> EXERCISE DIRECTIONS
State how many lines of the data contain the word "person", and write nothing besides the number.

Data records

================

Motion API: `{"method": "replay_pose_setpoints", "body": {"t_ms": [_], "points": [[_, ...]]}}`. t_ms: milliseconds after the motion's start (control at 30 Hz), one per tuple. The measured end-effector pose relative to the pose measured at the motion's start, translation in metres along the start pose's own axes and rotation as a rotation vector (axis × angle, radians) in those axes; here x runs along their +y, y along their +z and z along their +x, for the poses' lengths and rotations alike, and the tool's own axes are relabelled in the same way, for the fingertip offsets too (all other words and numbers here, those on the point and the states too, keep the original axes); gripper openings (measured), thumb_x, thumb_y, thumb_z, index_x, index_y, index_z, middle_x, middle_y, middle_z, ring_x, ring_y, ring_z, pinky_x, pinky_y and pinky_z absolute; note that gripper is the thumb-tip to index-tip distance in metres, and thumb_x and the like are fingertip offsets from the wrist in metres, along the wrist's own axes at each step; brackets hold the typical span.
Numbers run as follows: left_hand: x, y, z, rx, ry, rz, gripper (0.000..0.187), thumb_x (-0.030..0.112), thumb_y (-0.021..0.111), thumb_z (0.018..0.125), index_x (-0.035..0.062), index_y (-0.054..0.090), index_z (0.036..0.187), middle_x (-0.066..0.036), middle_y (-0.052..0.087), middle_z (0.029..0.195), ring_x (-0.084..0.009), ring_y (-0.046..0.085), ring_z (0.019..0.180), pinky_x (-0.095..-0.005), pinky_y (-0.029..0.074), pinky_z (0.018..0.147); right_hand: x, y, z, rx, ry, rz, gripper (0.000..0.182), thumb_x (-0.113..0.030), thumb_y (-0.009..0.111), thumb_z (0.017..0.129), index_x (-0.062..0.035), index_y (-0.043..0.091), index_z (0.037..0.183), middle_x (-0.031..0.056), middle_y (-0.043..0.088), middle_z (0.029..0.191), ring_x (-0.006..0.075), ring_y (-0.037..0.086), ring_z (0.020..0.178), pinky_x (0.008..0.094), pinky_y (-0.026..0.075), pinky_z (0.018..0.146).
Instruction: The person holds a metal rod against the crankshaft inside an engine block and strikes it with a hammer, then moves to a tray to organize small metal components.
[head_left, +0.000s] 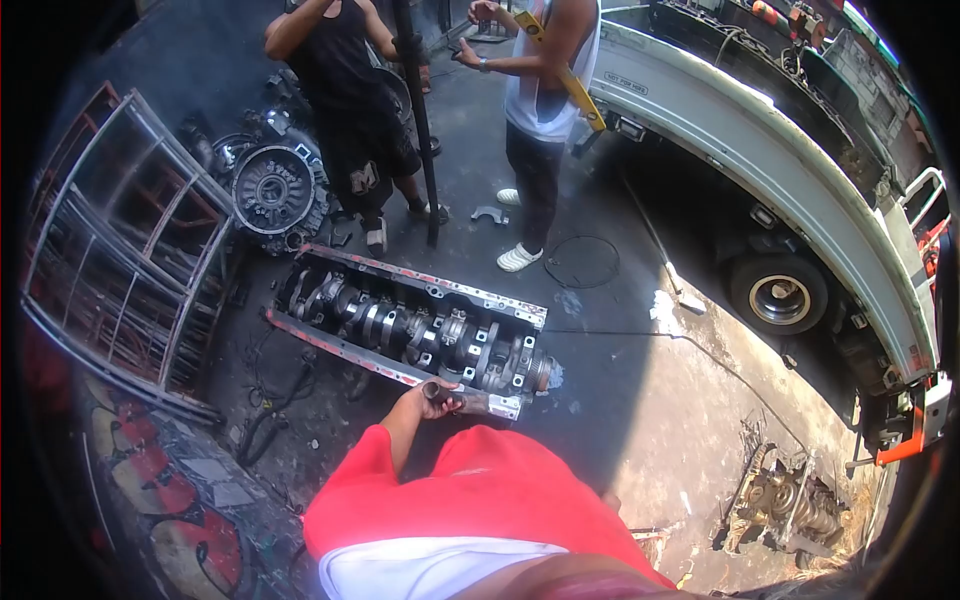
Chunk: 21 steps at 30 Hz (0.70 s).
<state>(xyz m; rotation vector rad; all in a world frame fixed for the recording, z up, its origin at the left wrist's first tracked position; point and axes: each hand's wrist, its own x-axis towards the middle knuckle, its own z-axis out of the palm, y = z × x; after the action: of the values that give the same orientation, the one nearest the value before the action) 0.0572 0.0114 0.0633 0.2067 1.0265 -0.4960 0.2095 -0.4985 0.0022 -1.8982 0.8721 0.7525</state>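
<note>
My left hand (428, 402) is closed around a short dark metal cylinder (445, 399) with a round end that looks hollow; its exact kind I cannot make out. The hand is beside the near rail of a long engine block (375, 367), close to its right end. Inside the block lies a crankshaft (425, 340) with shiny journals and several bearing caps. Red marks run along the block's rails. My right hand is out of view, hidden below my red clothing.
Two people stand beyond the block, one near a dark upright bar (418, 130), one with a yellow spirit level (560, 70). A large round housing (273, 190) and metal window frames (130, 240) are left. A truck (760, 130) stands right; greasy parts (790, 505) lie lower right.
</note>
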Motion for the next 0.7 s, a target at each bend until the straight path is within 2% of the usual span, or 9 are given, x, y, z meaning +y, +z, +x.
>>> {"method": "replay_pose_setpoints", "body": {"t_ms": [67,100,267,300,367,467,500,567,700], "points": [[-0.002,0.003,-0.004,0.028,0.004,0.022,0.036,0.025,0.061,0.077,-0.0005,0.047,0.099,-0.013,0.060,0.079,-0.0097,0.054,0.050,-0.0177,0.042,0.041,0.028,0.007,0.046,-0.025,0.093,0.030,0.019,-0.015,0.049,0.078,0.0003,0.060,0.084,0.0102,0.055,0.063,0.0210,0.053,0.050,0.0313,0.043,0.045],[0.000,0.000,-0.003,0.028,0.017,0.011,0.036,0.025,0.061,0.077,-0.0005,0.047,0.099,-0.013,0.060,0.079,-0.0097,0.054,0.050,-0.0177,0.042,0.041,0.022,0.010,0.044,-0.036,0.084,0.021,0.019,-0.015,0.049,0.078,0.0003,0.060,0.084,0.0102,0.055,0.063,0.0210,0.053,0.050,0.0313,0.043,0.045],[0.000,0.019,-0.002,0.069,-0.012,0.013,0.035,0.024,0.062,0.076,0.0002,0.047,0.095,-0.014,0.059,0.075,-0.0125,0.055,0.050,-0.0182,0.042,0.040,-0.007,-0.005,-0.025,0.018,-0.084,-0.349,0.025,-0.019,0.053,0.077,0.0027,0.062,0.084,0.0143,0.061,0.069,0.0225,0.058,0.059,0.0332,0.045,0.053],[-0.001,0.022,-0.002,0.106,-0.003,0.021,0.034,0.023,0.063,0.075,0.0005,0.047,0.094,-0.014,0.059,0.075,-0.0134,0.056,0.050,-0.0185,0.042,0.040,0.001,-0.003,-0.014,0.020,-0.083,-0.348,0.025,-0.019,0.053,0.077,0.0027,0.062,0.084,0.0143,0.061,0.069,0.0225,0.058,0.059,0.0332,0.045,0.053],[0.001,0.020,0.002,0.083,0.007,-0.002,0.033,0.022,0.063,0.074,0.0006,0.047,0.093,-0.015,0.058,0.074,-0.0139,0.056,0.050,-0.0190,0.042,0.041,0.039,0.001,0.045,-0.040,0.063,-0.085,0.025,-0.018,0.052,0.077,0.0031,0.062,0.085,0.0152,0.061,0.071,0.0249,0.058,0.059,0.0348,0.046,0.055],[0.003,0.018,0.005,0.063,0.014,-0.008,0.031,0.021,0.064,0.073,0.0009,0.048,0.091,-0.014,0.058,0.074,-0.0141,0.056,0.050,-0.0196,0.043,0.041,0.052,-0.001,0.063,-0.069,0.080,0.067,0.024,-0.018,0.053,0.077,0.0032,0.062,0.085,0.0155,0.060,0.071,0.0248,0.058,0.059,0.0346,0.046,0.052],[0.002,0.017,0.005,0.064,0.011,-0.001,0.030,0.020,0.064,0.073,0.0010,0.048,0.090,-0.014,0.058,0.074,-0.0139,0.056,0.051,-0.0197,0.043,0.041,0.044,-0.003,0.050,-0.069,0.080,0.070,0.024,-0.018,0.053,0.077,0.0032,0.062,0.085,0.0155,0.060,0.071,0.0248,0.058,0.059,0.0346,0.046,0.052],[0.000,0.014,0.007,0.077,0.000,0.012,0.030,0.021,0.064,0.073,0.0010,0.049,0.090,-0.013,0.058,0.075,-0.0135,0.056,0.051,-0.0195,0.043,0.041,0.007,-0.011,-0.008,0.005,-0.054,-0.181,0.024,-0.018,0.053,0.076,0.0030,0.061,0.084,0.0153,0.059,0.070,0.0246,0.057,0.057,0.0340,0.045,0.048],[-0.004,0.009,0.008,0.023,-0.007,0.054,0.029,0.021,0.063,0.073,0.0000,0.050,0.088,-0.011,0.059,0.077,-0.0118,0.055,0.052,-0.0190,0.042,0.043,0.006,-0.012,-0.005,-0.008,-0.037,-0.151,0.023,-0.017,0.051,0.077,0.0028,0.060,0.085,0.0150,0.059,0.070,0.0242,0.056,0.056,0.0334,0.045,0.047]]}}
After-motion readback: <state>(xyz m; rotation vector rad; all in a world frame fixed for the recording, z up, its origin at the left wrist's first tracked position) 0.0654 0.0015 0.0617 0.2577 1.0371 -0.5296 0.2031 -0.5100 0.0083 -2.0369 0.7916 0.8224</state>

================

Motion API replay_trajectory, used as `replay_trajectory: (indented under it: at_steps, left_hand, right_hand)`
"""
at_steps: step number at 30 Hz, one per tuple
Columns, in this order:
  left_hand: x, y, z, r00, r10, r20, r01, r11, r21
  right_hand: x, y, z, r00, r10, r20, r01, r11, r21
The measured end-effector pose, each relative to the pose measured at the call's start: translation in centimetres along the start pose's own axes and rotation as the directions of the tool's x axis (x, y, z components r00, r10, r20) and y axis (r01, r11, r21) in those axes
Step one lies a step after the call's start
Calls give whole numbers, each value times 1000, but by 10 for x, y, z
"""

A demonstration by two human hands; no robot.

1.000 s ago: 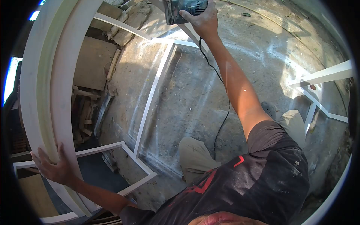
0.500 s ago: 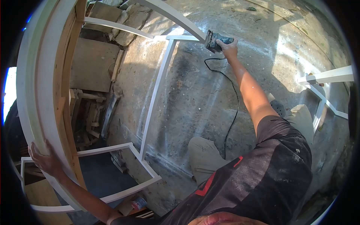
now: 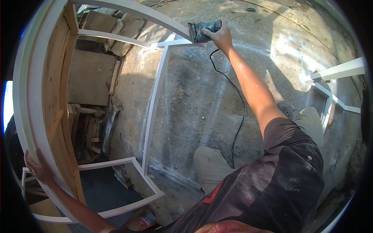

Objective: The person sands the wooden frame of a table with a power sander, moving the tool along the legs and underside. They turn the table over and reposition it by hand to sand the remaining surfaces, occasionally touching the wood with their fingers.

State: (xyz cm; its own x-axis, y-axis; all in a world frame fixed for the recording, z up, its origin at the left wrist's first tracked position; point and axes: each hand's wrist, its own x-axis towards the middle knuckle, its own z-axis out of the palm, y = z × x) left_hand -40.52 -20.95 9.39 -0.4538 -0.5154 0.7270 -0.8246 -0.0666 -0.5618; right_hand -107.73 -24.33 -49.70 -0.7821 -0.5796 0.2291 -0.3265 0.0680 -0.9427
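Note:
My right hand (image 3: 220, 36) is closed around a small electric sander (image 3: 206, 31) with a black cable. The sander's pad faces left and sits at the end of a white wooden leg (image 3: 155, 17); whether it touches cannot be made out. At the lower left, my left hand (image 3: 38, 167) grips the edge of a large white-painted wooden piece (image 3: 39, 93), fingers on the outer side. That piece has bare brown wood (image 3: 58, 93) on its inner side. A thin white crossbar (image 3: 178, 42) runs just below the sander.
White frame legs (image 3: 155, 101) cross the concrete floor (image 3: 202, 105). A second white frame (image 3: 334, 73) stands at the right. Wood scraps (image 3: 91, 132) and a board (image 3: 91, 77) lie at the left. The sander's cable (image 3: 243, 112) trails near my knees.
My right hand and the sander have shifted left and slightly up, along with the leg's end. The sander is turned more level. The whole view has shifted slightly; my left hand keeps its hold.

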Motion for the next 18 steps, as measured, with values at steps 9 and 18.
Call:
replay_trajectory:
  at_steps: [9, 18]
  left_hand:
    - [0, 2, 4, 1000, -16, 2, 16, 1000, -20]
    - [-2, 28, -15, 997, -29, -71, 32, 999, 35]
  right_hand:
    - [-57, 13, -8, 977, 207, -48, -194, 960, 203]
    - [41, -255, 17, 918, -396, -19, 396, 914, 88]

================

> FINISHED TASK
2